Exercise instructions
Using the records below, quote only the span that opens with the line containing "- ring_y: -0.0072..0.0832" and closes with the line containing "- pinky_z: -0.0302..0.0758", exactly and inclusively.

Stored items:
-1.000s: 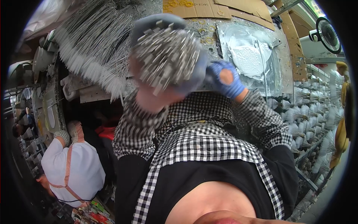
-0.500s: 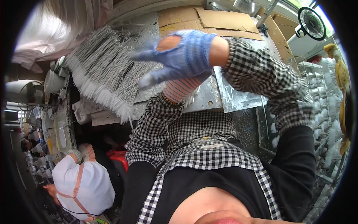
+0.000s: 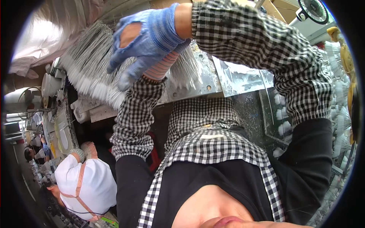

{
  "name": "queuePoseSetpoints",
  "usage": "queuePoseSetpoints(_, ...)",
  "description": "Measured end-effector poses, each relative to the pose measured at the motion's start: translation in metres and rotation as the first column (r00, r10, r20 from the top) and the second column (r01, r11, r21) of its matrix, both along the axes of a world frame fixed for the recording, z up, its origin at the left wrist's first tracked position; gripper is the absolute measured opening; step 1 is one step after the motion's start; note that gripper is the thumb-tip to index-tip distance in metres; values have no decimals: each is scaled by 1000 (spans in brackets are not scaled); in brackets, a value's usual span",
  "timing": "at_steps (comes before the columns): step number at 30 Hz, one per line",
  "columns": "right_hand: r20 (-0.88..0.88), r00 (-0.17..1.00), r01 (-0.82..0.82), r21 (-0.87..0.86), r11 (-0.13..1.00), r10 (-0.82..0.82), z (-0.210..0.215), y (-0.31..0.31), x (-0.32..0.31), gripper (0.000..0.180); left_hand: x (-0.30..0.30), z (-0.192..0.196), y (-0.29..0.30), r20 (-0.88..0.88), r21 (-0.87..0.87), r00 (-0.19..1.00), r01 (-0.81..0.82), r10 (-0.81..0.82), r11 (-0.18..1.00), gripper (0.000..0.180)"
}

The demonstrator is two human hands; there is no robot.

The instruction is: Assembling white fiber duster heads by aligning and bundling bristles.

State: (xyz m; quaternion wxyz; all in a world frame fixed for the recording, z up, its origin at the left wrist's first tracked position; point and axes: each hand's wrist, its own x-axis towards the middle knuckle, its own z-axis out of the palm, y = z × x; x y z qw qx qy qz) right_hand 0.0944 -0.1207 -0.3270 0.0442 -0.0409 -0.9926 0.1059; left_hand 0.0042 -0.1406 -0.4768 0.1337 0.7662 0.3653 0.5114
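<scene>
A large pile of thin wire brushes with white bristle ends lies fanned over the worktable's left side. Over its right part is my right hand, in a blue knit glove with a hole on its back. Its fingers are stretched and spread, reaching down toward the wires. Beneath it, my left hand shows only a striped glove cuff; its fingers are hidden. A smaller bunch of wire brushes sticks out to the right of that wrist, bristle ends toward me. Whether my left hand grips it is hidden.
The metal worktable carries a pale smeared sheet on the right. A small fan stands at the far right, near racks of white brushes. At lower left sits a co-worker in a white top. Pale cloth hangs at upper left.
My right hand has moved left over the brush pile, and its motion blur is gone. My left forearm has shifted left too. The smaller bunch beside my left wrist now shows much more.
</scene>
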Motion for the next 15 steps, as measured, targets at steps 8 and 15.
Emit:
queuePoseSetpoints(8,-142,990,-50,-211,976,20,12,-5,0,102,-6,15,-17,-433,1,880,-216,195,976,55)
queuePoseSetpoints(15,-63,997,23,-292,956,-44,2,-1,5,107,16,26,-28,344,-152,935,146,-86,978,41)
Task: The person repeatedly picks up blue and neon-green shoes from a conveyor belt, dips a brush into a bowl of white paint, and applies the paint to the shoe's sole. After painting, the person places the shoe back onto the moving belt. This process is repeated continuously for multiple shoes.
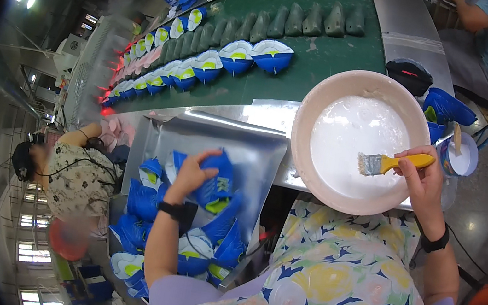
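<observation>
Blue, white and yellow-green: the shoe upper (216, 180) under the left hand (190, 173) is showing these three colours, a curved, shell-like piece at the top of a heap of similar uppers (192, 240) lying in a shiny metal tray (256, 154) at the person's left.

Left hand: fingers are curling over the top edge of the upper, thumb below, closing on it in a loose grasp. Whether it is fully lifted clear of the heap cannot be told.

Right hand (424, 184): fingers are pressing together around the yellow handle of a flat brush (386, 164), bristles hanging over white liquid in a wide pale basin (314, 109). The basin is sitting just beside the tray, at the edge of the green conveyor belt (317, 55).

Handling, as judged: the upper is likely light and thin, flexible but holding its moulded curve; probably not fragile. Smooth facing may be a little slippery. Gripping along the rim or open edge looks best, keeping fingers off the faces. The brush is light and stiff-handled; wet bristles are apt to drip.

On the belt, rows of similar uppers (234, 55) and grey-green shoe forms (290, 19) are lying well apart from both hands.
</observation>
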`<state>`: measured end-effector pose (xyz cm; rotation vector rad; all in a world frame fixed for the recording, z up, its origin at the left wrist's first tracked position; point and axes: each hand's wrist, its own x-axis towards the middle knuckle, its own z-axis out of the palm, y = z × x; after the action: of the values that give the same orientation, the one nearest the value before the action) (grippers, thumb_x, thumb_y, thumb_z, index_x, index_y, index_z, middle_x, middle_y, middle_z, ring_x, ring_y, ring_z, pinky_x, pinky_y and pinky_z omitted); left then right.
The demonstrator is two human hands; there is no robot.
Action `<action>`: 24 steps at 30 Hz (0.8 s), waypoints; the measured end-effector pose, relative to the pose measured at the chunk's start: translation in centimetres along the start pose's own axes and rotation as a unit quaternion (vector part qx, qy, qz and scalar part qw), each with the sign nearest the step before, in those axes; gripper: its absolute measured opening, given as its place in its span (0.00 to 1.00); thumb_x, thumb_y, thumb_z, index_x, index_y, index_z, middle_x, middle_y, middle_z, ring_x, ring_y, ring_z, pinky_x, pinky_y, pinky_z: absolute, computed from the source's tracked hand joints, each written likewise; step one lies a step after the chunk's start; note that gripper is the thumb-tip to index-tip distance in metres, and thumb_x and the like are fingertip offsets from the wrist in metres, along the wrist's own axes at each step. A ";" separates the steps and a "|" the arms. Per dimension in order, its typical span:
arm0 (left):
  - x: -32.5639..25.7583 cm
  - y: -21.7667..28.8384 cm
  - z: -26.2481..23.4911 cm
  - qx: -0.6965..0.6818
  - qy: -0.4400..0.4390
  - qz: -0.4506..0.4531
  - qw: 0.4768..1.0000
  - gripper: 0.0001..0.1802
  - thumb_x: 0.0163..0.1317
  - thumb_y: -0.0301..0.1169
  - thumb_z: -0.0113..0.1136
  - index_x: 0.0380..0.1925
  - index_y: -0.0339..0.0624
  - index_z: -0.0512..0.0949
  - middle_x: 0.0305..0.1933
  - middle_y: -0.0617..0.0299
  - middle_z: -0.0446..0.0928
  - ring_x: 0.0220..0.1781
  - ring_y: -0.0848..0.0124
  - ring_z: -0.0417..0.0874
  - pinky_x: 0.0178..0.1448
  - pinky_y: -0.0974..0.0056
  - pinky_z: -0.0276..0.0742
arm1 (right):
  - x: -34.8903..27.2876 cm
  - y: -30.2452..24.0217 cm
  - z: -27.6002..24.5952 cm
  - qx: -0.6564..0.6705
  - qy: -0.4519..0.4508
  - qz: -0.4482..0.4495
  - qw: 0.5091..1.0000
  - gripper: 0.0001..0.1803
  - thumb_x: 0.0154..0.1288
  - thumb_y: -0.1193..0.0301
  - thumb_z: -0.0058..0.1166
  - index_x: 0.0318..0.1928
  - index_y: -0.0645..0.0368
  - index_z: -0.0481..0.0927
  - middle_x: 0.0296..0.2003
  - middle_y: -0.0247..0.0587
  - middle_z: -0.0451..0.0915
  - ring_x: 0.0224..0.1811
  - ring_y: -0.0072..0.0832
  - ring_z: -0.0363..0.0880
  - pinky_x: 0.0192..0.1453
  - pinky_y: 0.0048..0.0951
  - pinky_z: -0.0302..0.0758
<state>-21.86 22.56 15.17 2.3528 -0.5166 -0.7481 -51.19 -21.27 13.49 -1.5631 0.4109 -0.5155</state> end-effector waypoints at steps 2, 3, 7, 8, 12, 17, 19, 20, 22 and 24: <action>1.4 3.0 -0.6 -0.243 -0.010 0.013 0.970 0.32 0.55 0.17 0.65 0.62 0.43 0.74 0.56 0.59 0.79 0.56 0.70 0.79 0.62 0.66 0.74 | -0.4 -0.6 -0.1 -0.012 -0.005 0.003 1.000 0.10 0.71 0.72 0.56 0.47 0.63 0.72 0.41 0.42 0.81 0.40 0.22 0.82 0.46 0.22 0.80; 2.3 2.7 -0.6 -0.332 -0.030 0.021 0.943 0.31 0.57 0.19 0.66 0.63 0.43 0.73 0.59 0.56 0.76 0.56 0.70 0.78 0.61 0.67 0.74 | -0.5 -0.8 -0.1 -0.015 -0.009 0.009 1.000 0.10 0.71 0.72 0.57 0.47 0.63 0.72 0.40 0.42 0.81 0.39 0.22 0.82 0.47 0.21 0.80; 4.8 -3.3 0.8 -0.165 0.037 -0.045 0.985 0.28 0.59 0.21 0.66 0.61 0.45 0.75 0.55 0.58 0.77 0.51 0.72 0.78 0.55 0.70 0.75 | -0.2 -2.4 0.6 -0.058 -0.047 0.007 0.997 0.11 0.69 0.72 0.58 0.46 0.62 0.72 0.39 0.40 0.81 0.39 0.23 0.83 0.45 0.22 0.79; 5.2 -6.9 1.3 -0.027 0.079 -0.049 0.995 0.28 0.57 0.22 0.68 0.59 0.52 0.77 0.49 0.59 0.78 0.46 0.73 0.79 0.48 0.71 0.75 | -0.1 -2.8 0.9 -0.082 -0.063 -0.008 0.995 0.11 0.68 0.72 0.59 0.46 0.63 0.72 0.39 0.40 0.81 0.38 0.23 0.83 0.44 0.22 0.79; 3.2 -5.5 2.9 0.090 0.129 0.076 0.985 0.30 0.52 0.17 0.59 0.58 0.48 0.78 0.57 0.52 0.78 0.54 0.64 0.78 0.60 0.63 0.71 | 1.6 -2.7 1.2 -0.171 -0.101 -0.068 0.978 0.13 0.66 0.70 0.60 0.45 0.63 0.72 0.33 0.45 0.81 0.34 0.29 0.83 0.38 0.28 0.76; -1.4 -0.4 5.0 -0.015 0.021 0.125 0.992 0.30 0.52 0.17 0.47 0.58 0.42 0.77 0.59 0.48 0.76 0.65 0.53 0.73 0.73 0.58 0.63 | 4.8 -1.8 5.4 -0.237 -0.211 -0.068 0.946 0.13 0.67 0.70 0.59 0.44 0.63 0.72 0.31 0.52 0.81 0.34 0.42 0.83 0.39 0.35 0.77; -1.8 0.8 6.6 0.145 0.073 0.216 0.963 0.30 0.49 0.16 0.48 0.56 0.40 0.77 0.56 0.48 0.77 0.59 0.50 0.78 0.70 0.58 0.67 | 5.0 -1.0 7.1 -0.235 -0.252 -0.072 0.936 0.13 0.66 0.69 0.59 0.44 0.63 0.72 0.33 0.55 0.82 0.36 0.49 0.83 0.42 0.39 0.77; -1.5 1.3 6.2 0.164 0.064 0.204 0.963 0.30 0.49 0.16 0.49 0.56 0.40 0.77 0.55 0.48 0.77 0.58 0.50 0.78 0.68 0.57 0.69 | 4.9 -0.9 7.6 -0.251 -0.289 -0.032 0.923 0.13 0.66 0.68 0.59 0.44 0.62 0.73 0.34 0.55 0.82 0.37 0.50 0.83 0.43 0.41 0.77; -0.9 2.2 4.9 0.201 0.045 0.181 0.962 0.29 0.49 0.16 0.50 0.55 0.40 0.78 0.53 0.48 0.78 0.57 0.50 0.78 0.64 0.56 0.72 | 4.2 -1.4 7.8 -0.308 -0.357 -0.014 0.882 0.12 0.65 0.69 0.59 0.44 0.62 0.74 0.35 0.56 0.82 0.40 0.50 0.83 0.44 0.42 0.76; -0.7 0.6 2.7 0.261 0.102 0.196 0.940 0.28 0.50 0.16 0.49 0.54 0.41 0.78 0.50 0.49 0.80 0.55 0.52 0.80 0.61 0.58 0.75 | 3.9 -2.1 7.0 -0.325 -0.338 -0.059 0.881 0.13 0.65 0.69 0.59 0.45 0.63 0.74 0.35 0.57 0.82 0.41 0.52 0.82 0.46 0.44 0.76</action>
<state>-24.16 21.33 14.03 2.6299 -1.1615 -0.1873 -44.19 -17.44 15.72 -2.3007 -0.0752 0.1337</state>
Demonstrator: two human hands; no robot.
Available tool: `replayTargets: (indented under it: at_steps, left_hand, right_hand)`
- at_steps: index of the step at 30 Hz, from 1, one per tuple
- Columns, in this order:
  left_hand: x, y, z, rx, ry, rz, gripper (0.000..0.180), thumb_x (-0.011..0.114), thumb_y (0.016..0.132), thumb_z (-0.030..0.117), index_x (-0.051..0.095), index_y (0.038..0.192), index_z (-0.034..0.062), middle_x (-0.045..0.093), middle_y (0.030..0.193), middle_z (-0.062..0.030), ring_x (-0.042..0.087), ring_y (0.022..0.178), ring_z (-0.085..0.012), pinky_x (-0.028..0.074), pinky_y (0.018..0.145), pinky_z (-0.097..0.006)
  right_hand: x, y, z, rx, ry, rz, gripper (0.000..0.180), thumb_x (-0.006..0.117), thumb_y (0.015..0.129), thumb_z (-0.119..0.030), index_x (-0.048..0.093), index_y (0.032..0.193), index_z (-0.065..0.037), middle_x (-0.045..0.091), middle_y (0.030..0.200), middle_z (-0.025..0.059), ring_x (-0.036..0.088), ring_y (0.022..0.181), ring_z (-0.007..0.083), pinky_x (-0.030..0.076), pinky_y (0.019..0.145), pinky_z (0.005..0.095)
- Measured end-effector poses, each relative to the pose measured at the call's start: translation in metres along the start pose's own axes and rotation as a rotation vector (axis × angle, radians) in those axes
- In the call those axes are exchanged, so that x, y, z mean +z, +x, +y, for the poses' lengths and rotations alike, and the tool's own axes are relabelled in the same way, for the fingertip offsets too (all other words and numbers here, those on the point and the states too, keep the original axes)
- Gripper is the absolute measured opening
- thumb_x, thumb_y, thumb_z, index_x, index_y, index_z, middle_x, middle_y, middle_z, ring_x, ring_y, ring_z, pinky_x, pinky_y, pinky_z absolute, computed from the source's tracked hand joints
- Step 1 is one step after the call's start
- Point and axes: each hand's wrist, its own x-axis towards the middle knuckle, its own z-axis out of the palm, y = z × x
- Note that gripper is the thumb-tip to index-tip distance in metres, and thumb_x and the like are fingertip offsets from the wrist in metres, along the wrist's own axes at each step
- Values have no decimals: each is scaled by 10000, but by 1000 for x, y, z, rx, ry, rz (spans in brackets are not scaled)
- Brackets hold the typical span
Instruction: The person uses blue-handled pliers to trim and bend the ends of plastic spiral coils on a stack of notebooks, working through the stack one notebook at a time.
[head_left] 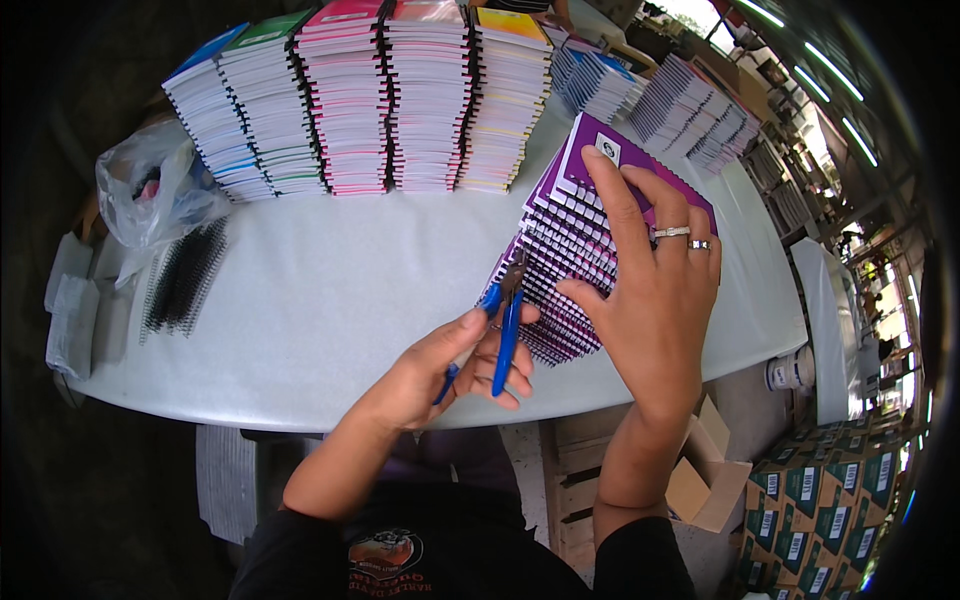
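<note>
Bright ceiling tubes (834, 70) glare at upper right; fisheye edges curve into black.

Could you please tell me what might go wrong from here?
The left hand holds blue-handled cutters close to the stack of purple notebooks, so a slip might nick a page or binding. The right hand is spread over that stack; a hard push could perhaps shift it.

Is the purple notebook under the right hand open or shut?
Shut: the purple notebook has its cover lying over its white pages, with the right hand spread over it.
</note>
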Motion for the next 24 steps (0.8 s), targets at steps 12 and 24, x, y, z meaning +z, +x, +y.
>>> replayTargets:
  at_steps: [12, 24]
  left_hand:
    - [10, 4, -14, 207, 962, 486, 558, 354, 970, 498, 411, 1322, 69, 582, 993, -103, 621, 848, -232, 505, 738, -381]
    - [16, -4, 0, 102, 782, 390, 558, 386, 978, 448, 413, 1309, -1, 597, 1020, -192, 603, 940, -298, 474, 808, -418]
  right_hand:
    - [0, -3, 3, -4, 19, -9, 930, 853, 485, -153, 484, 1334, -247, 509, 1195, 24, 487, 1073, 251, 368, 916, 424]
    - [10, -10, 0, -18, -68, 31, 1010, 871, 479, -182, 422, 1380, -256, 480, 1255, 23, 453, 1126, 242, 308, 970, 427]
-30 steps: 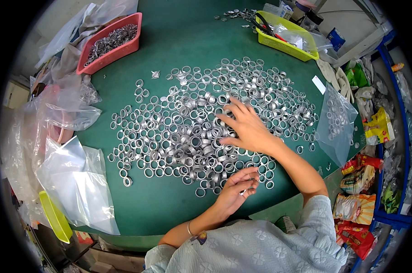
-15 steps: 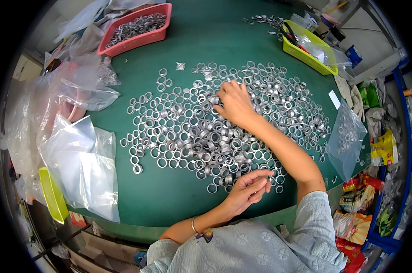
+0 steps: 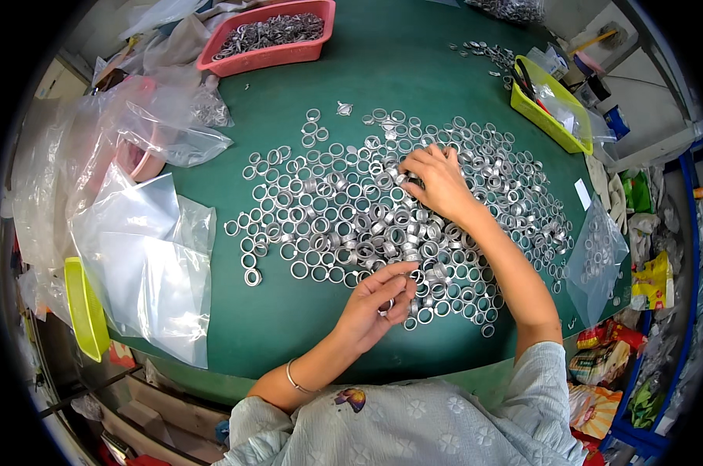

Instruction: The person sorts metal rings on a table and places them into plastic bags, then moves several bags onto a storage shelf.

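A wide heap of small grey metal rings (image 3: 344,208) covers the middle of the green table, some lying flat and others standing on edge or stacked. My right hand (image 3: 438,185) is over the far part of the heap, palm down, its bent fingers and thumb around a metal ring (image 3: 403,179); the fingers partly hide it. At the heap's near edge my left hand (image 3: 373,307) is held with curled fingers, and a metal ring shows partly between them.
At the far left stands a pink basket (image 3: 328,35) full of metal parts. A yellow-green basket (image 3: 549,116) with tools and bags is at the far right. Clear plastic bags (image 3: 146,264) lie on the left, and a clear bag of rings (image 3: 596,252) on the right.
My view has shifted, so the table appears moved to the right. My left hand has moved left and away from my body, to the heap's near edge. The right hand stays over the rings.
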`<state>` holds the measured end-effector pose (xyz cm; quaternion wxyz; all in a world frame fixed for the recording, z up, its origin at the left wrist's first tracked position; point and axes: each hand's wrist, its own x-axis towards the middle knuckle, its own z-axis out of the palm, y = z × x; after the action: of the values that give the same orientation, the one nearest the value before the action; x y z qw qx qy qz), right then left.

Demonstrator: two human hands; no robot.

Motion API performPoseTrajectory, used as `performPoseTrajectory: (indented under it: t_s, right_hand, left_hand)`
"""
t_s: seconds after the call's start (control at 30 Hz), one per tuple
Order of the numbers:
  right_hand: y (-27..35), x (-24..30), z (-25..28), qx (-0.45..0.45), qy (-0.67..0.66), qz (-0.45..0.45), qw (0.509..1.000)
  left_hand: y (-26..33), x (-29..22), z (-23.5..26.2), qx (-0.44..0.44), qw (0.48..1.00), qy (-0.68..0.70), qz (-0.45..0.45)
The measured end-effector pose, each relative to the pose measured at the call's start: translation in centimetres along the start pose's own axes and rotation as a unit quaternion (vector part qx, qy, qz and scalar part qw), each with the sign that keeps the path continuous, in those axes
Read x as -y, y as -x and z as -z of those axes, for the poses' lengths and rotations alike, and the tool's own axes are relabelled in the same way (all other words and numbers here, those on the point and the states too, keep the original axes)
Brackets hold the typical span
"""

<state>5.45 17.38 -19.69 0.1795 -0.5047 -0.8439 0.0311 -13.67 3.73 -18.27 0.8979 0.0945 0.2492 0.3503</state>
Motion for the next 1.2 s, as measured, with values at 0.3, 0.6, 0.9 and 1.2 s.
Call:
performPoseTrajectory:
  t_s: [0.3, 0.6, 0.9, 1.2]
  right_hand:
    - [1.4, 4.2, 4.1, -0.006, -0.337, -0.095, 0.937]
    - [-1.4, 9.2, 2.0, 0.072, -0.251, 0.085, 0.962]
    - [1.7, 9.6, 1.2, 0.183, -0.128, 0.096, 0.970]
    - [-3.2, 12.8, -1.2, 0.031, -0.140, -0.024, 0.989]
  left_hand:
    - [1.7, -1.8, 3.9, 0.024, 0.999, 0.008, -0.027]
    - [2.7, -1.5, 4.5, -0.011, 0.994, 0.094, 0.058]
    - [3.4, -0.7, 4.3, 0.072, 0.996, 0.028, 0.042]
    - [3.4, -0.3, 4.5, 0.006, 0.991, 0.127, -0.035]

Answer space
  - ring_y: -0.0072..0.0832
  - ring_z: -0.0363..0.0880
  - pinky_x: 0.0192..0.1453
  - pinky_y: 0.0048..0.0951
  - pinky_z: -0.0302..0.0758

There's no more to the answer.